TASK TO COMPLETE
Word for word, retype the lines from the one containing "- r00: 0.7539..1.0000" to the one containing "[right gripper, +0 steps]" below, keeping both end lines and dropping the pictures.

Entries taken from a collection

——————————

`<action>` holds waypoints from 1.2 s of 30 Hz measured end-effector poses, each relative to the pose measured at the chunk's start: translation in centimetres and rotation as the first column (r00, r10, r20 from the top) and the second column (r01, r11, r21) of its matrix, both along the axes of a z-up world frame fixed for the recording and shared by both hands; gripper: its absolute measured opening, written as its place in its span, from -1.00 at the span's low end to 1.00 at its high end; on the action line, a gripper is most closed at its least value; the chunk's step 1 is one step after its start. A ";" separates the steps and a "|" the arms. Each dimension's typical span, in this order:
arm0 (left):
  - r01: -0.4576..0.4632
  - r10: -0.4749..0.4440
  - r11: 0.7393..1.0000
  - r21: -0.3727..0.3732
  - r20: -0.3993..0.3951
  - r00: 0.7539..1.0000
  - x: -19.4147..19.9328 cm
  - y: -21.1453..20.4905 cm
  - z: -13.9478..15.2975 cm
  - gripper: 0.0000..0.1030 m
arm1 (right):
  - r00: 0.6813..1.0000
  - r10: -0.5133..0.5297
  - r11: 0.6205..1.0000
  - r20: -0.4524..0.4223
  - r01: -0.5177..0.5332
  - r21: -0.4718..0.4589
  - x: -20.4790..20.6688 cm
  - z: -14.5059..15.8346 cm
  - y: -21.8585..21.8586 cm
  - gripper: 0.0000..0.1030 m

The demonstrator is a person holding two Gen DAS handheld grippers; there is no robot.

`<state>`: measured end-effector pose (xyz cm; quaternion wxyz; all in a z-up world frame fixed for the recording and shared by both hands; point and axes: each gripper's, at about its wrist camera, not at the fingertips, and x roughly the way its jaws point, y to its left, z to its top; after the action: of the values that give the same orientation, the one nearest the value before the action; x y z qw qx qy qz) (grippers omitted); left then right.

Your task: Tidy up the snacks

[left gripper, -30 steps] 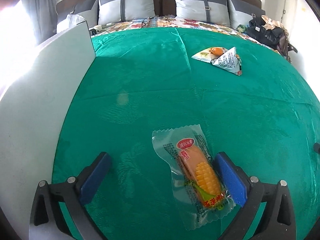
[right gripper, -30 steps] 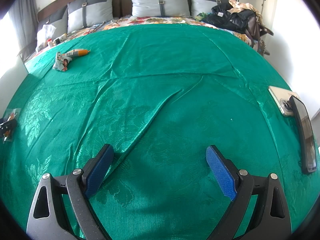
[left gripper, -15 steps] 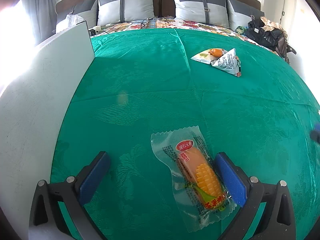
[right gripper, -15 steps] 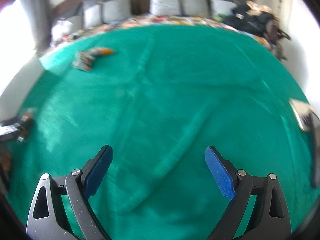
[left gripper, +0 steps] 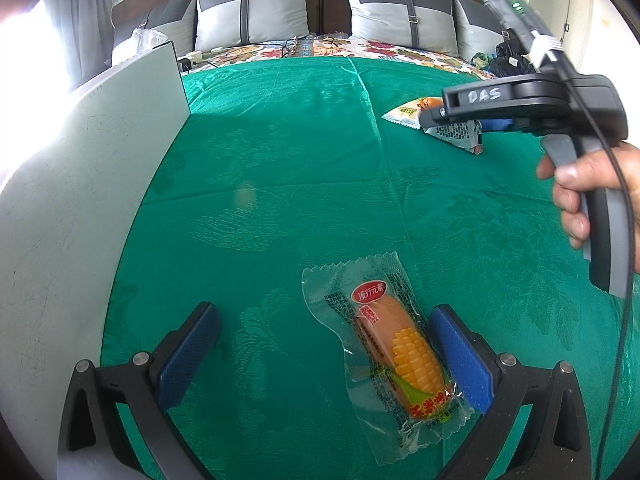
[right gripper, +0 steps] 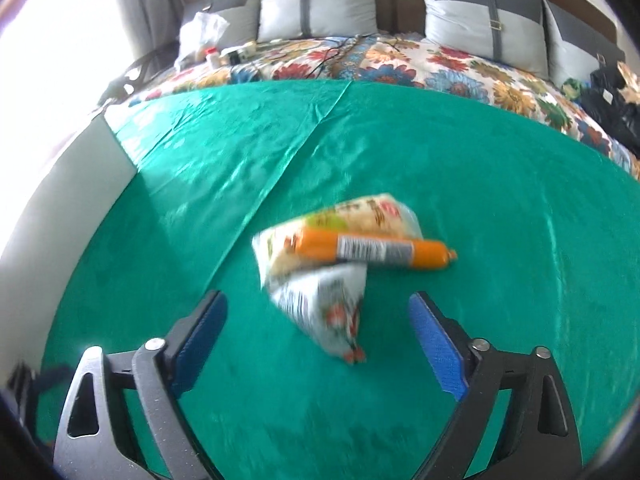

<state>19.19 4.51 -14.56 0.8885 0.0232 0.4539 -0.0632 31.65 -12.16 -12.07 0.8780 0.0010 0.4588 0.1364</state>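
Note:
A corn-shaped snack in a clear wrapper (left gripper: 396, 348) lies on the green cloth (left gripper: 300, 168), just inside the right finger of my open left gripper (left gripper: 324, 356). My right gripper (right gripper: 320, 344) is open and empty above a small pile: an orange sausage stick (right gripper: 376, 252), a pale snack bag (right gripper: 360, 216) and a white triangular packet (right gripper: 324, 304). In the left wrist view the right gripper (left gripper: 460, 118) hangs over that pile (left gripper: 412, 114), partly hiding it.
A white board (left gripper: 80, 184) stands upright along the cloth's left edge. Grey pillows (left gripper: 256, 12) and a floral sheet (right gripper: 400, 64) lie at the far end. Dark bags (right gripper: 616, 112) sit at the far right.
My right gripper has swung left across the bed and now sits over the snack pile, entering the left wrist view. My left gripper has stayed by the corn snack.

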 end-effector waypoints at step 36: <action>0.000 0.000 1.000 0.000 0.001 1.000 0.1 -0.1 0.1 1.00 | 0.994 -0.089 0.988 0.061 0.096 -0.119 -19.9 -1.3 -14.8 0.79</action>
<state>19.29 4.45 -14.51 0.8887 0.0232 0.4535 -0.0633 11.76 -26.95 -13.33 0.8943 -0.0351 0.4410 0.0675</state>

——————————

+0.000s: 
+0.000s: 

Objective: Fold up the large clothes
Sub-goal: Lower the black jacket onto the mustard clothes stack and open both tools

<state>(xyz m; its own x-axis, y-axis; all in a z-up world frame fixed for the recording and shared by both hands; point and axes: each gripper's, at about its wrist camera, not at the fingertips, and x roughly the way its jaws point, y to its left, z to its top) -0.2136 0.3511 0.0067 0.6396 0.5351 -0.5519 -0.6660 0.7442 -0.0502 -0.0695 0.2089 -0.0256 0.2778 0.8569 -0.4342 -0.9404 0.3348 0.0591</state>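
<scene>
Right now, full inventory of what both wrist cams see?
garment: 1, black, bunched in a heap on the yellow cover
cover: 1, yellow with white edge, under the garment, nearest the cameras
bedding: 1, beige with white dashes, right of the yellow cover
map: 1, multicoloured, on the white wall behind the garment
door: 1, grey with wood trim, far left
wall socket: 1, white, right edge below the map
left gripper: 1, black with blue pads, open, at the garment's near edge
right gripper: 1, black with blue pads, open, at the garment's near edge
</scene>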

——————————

RESULT
  - r00: 0.7539..1.0000
  - x: -19.4147..19.9328 cm
  - y: -21.1453..20.4905 cm
  - z: -13.9478..15.2975 cm
  - gripper: 0.0000..0.1030 m
arm1 (right):
  - r00: 0.6813..1.0000
  - r10: -0.5133..0.5297
  - r11: 0.6205..1.0000
  - r20: -0.4524..0.4223
  - r01: -0.5177..0.5332
  - r21: -0.4718..0.4589
  - x: -20.4790..20.6688 cm
  - z: -14.5059..15.8346 cm
  - y: -21.8585..21.8586 cm
  - gripper: 0.0000..0.1030 m

The demonstrator is a person holding two Gen DAS handheld grippers; there is no robot.

`<state>`: measured end-effector pose (xyz cm; quaternion wxyz; all in a z-up world frame fixed for the recording and shared by both hands; point and axes: each gripper's, at about its wrist camera, not at the fingertips, and x roughly the way its jaws point, y to its left, z to its top; after the action: of the values that give the same orientation, the one nearest the value before the action; x y z qw qx qy qz) (grippers omitted); left then right.

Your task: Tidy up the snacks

[left gripper, -30 steps] 
[right gripper, -30 steps] 
[left gripper, -15 steps] 
[right gripper, -15 steps] 
[left gripper, +0 steps] 
[right gripper, +0 steps] 

The exercise calls for nothing more than this answer.